A partir desse trabalho de base, da afirmação de valores civilizatórios democráticos e de políticas públicas que reflitam essa perspectiva de uma agenda de direitos, minha expectativa é que possamos reduzir o tamanho da extrema direita no próximo período, tornando-a menos expressiva e com menos influência sobre a vida e a sociedade, como está acontecendo hoje.
Não será algo que acontecerá da noite para o dia, mas acredito que a tarefa de nossa geração e de nosso tempo histórico seja enfrentar e derrotar o ressurgimento de narrativas autoritárias e totalitárias.
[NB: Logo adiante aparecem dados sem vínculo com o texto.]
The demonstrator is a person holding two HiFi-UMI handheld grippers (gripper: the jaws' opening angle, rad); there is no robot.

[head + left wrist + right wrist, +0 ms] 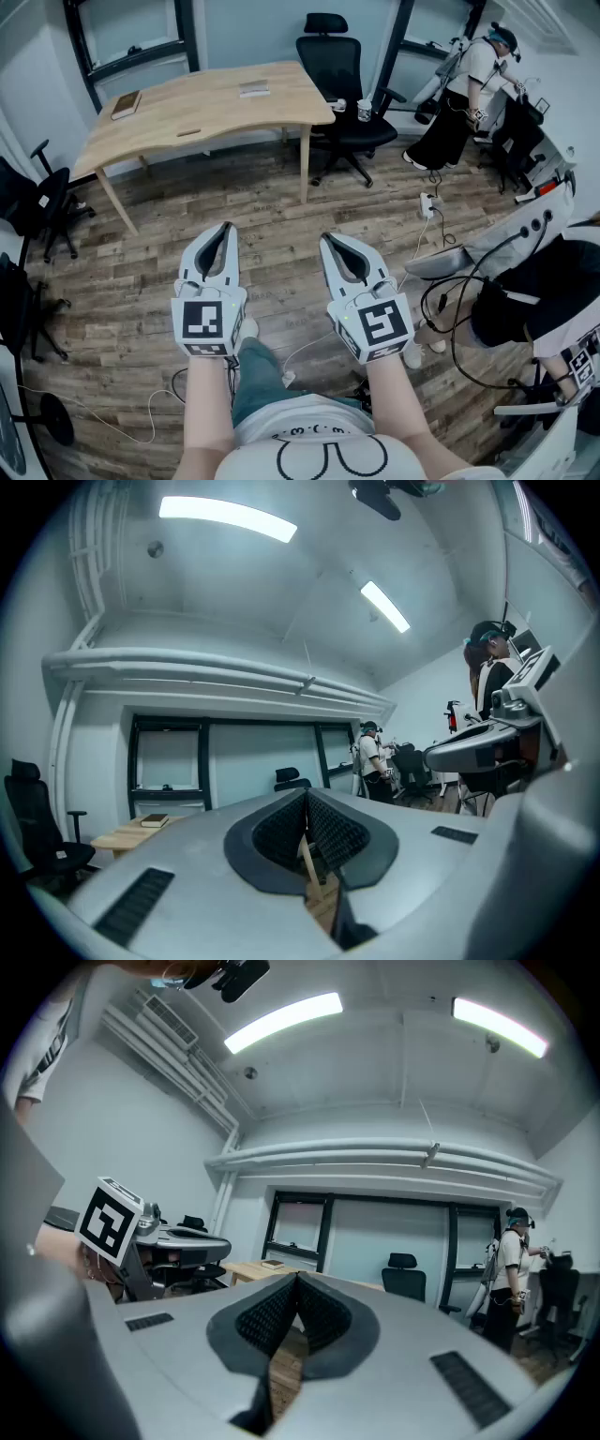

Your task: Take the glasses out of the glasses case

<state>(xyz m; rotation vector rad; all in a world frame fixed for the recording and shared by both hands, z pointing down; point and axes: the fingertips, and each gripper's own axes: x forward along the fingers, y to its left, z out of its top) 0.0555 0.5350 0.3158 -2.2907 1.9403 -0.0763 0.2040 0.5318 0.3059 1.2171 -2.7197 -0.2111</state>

Agora, por fim, deputado, o senhor tem falas muito enfáticas, o senhor é um pastor, e carrega esse nome como deputado.
Fórum - O senhor sofre ameaças por causa de sua postura de enfrentamento à extrema direita fundamentalista?
Pastor Henrique Vieira - Não sofro ameaças, mas sou alvo de discursos de ódio o tempo todo, inclusive aqui na Câmara.
Muitas vezes, enquanto falo fora do microfone, ouço palavras de ataque à minha fé, à minha espiritualidade, zombando do fato de eu ser cristão, dizendo que não sou verdadeiro, que não sou cristão, que não sou pastor. Já ouvi coisas como "Igreja do Demônio".
Nas redes e até mesmo no próprio parlamento, enfrento discursos de ódio e indignação, com o intuito de me diminuir, me desestabilizar e me descaracterizar. Isso acontece todos os dias.
No entanto, não estou sozinho. Tenho um partido, faço parte do movimento negro, da luta pelos direitos humanos, da cultura e sou pastor de uma igreja. Sou um produto da teologia negra, da teologia da libertação e do cristianismo progressista popular.
Portanto, faço parte de uma rede de afeto que me permite manter minha consciência tranquila e meu coração em paz, seguindo em frente.